** Records provided **

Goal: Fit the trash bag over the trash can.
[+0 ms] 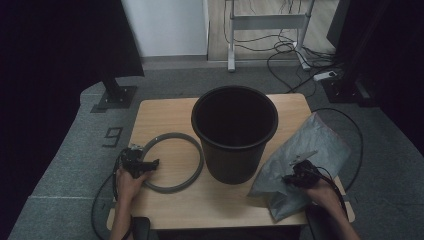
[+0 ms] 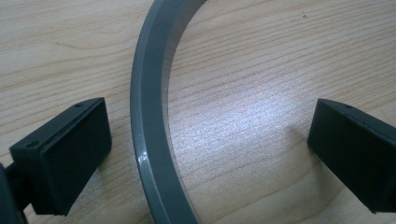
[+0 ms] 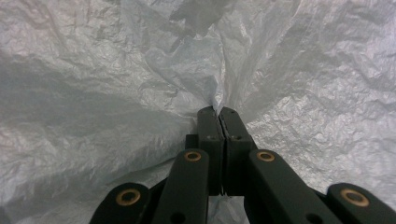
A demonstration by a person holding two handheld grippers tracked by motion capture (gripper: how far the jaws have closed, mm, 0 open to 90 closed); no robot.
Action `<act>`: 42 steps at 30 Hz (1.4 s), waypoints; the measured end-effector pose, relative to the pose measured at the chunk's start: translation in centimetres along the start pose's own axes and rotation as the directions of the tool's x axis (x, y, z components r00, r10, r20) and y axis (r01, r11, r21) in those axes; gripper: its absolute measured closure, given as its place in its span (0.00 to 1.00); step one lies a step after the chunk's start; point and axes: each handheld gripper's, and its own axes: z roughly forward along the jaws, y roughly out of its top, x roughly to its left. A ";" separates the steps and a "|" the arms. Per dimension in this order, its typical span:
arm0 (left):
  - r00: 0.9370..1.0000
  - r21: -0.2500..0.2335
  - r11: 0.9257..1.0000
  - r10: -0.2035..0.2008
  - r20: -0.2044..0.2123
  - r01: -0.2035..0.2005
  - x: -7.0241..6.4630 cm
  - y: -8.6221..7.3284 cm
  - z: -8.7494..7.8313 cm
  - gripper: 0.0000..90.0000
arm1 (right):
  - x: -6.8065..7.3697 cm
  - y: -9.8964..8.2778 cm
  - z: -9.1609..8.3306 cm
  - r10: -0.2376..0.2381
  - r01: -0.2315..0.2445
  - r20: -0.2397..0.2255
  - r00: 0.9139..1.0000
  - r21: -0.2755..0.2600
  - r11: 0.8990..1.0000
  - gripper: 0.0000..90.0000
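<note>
Grey, crinkled plastic — a bin liner (image 1: pixel 305 160) — lies on the right side of the light wood table (image 1: pixel 165 112), just beside the black waste bin (image 1: pixel 235 132) that stands upright at the table's centre. The right tongs (image 3: pixel 219 112) are closed on a pinched fold of this liner; in the right gripper view the film gathers into a pleat where the two black pads meet. The left tongs (image 2: pixel 205 144) stand wide apart and grip nothing: in the left gripper view they straddle the near arc of the grey retaining ring (image 2: pixel 149 140), one pad outside the band and one well inside it, neither touching. In the high view the ring (image 1: pixel 172 162) lies flat on the table to the left of the bin.

The step in hand appears to be taking up the liner so that it can be fitted into the bin. To do it well, the pinch should probably hold both layers or the open hem — a single layer is likely to tear or slip. Lifting slowly would let the film unfold without dragging against the bin. The left tongs look well placed to close on the ring's band squarely.
</note>
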 end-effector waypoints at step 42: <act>1.000 0.000 1.000 0.004 0.002 -0.004 0.0 0.0 0.0 0.00 | -5.5 8.9 -9.2 0.043 -0.040 0.100 0.994 -0.027 0.999 0.96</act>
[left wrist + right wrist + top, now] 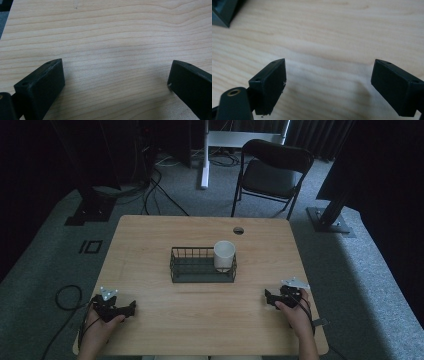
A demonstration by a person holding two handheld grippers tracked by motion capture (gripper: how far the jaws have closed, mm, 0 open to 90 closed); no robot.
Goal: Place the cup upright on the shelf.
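Resting apart near table edge: left gripper [131, 309] wide, empty | right gripper [268, 299] wide, empty | risk: tall white cup [224, 255] tipping in wire basket [202, 271] if nudged sideways

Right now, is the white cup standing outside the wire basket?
No, the white cup stands inside the wire basket, at its right end.

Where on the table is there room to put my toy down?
Bare wood lies left of the basket, right of it, and in front, between the left gripper and the right gripper. The strip behind the basket, up to the hole, is free too. Only the middle is crowded: the cup stands in the basket's right end.
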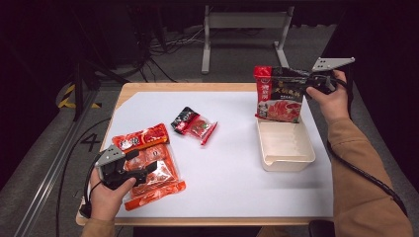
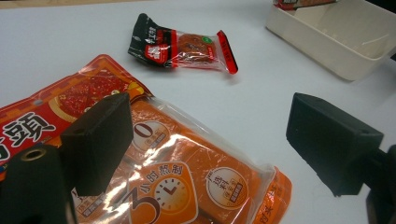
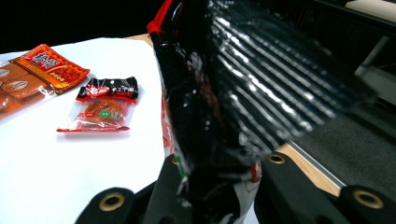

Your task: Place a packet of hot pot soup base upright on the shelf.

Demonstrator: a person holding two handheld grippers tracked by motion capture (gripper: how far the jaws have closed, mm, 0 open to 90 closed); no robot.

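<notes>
The surface [image 1: 232, 168] is a wooden-edged table covered by a white sheet. On its near left lies a large orange-and-red plastic food packet [image 1: 150, 165], flat on the sheet, and near the middle, well apart from it, lies a small black-and-red clear-windowed snack wrapper [image 1: 193, 124]. At the right stands a cream rectangular plastic tray [image 1: 285, 146], with its long side running away from the person.

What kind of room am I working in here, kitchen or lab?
Most likely a lab or recording workspace, not a kitchen: a small table covered in white sheeting, loose cables on the grey floor, hazard tape beside it, and a metal stand behind.
</notes>
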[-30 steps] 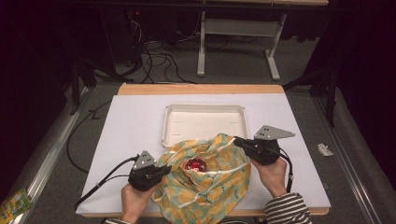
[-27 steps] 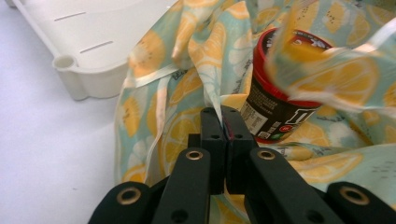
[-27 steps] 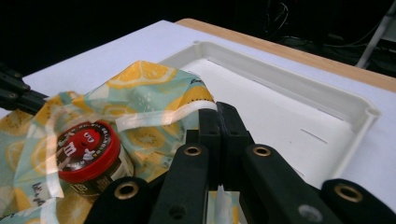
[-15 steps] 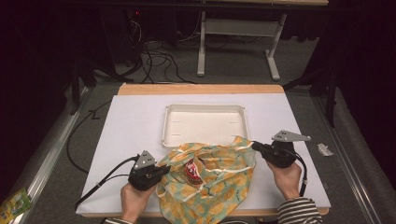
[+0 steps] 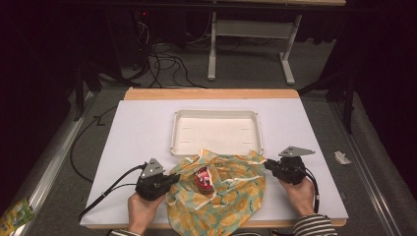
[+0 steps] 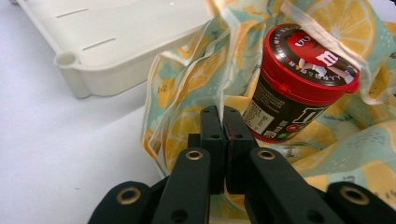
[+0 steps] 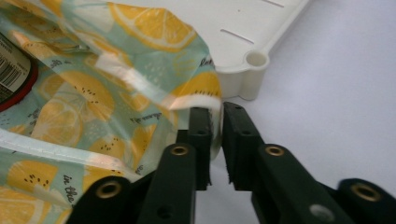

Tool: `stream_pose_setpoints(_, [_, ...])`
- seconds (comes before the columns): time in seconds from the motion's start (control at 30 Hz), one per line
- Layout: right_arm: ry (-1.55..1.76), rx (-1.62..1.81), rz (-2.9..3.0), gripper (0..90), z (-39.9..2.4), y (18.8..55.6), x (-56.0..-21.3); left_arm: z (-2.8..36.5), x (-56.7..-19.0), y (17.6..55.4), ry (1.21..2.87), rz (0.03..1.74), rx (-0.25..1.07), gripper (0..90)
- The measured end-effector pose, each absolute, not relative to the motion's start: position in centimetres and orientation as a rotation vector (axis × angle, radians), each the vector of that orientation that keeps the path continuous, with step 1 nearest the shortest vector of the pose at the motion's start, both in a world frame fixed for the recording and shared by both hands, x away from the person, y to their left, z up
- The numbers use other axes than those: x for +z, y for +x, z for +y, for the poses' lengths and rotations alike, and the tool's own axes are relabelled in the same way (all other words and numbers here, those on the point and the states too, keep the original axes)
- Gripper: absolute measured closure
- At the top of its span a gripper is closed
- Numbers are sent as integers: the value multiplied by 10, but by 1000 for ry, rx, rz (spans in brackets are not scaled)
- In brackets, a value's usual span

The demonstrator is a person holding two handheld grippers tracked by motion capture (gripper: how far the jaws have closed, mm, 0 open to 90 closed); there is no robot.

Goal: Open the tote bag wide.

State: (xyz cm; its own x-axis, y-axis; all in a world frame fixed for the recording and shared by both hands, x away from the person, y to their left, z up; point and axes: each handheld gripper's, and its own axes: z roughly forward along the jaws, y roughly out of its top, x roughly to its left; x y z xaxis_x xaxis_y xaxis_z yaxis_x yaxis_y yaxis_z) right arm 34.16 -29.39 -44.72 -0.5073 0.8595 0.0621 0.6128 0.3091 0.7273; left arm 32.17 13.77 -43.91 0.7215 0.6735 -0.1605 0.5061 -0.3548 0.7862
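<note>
A: Two tools are at work on one lemon-print bag, which lies spread on the white worktop, its far edge lapping the near rim of the cream tray.

B: What is the left tool doing?

A: Its jaws are pressed together on a fold of the bag's left edge. In the left gripper view that tool has a thin pleat of the bag pinched between its pads, with no gap to see.

B: And the right one?

A: The right tool sits at the bag's right corner. Its jaws have just been opening: in the right gripper view there is a narrow gap at the right tool, and the bag's edge hangs in that gap against the left jaw, no longer squeezed.

B: Anything inside the bag?

A: A candy tub with a red lid, lying tilted in the bag's open mouth, about midway between the two tools. The left gripper view shows the tub just beyond the jaws, lid up and leaning to the right, with clear film across part of the lid.

B: And the tray?

A: It stands behind the bag, its corner just past the right tool's jaws.
</note>
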Motion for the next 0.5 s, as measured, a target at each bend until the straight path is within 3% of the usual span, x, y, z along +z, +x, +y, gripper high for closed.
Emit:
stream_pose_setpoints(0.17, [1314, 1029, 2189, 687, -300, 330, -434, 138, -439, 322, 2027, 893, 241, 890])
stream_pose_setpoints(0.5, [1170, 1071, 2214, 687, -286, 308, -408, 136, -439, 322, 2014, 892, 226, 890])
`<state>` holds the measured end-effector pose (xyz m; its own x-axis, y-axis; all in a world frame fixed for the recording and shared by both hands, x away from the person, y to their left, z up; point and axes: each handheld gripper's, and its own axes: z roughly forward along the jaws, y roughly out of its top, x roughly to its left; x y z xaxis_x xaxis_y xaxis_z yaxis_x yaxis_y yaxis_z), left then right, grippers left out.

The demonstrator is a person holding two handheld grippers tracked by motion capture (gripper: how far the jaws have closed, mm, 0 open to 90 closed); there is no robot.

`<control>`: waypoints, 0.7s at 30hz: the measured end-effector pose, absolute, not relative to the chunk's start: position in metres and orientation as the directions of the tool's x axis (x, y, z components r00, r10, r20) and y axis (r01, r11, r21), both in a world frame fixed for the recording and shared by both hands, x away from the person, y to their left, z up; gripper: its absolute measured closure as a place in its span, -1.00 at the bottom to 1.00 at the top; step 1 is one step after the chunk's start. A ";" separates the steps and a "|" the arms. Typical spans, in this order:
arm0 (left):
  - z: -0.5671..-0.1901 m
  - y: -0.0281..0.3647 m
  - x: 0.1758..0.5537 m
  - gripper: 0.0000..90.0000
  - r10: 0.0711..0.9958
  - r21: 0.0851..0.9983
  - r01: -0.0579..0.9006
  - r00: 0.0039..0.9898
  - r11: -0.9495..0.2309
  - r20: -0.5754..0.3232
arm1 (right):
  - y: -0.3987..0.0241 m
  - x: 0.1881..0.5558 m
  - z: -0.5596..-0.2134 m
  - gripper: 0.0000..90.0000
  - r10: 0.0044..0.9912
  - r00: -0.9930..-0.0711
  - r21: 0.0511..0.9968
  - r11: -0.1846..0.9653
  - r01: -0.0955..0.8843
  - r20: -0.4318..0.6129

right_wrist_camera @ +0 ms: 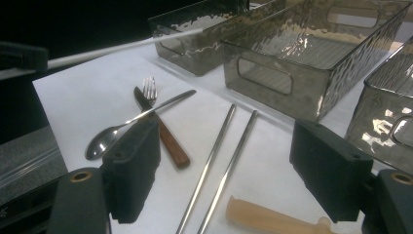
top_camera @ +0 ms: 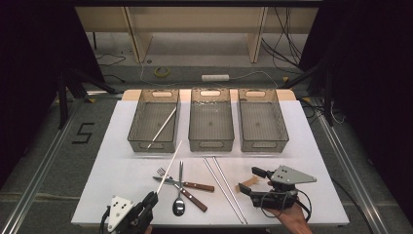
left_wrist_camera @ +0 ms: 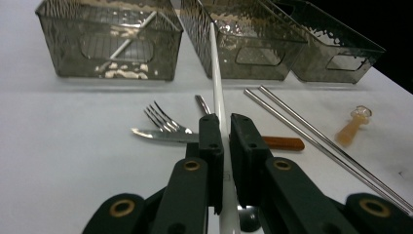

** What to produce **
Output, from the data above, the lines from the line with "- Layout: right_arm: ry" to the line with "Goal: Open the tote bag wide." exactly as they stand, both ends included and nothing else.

** Task output **
- Layout: right_arm: ry (-1.55..1.76), rx (-1.62..1.81), rz (-2.9..3.0), gripper (0..90), z (-39.9..2.4), y (18.8..55.6), x (-56.0..-21.3); left_arm: z (-2.8..36.5), x (-56.7..-19.0), y (17.6..55.4), ry (1.21..2.87), rz (0.03..1.74), rx (-0.25..1.07), gripper (0..90)
- The measured end-effector pose, each absolute, not relative to the motion's start: position in centimetres and orientation as a rotation vector (axis × angle, radians), each the vector of that orientation that keeps the path continuous, with step 1 nearest the shortest vector of the pose at the motion's start, both in a world frame fixed for the recording and shared by both hands, x away from the person, y to their left, z up
- The numbers use other axes than those: x for +z, y for +x, z for +y, for the poses' lengths and rotations alike, and the tool's own axes are relabelled in the same way (all other words and numbers here, those on the point and the states too, keep the original axes)
- Gripper: absolute measured closure
- At the top of its span a gripper is closed
- Numbers are sent as integers: the value multiplied by 10, but by 1000 for ry, rx, rz (spans in brackets are not scaled)
- In brackets, a value's usual span

The demonstrator is a person holding two handheld grippers tracked by motion capture (gripper: how far the jaws have closed, mm, 0 open to 90 closed); there is no robot.

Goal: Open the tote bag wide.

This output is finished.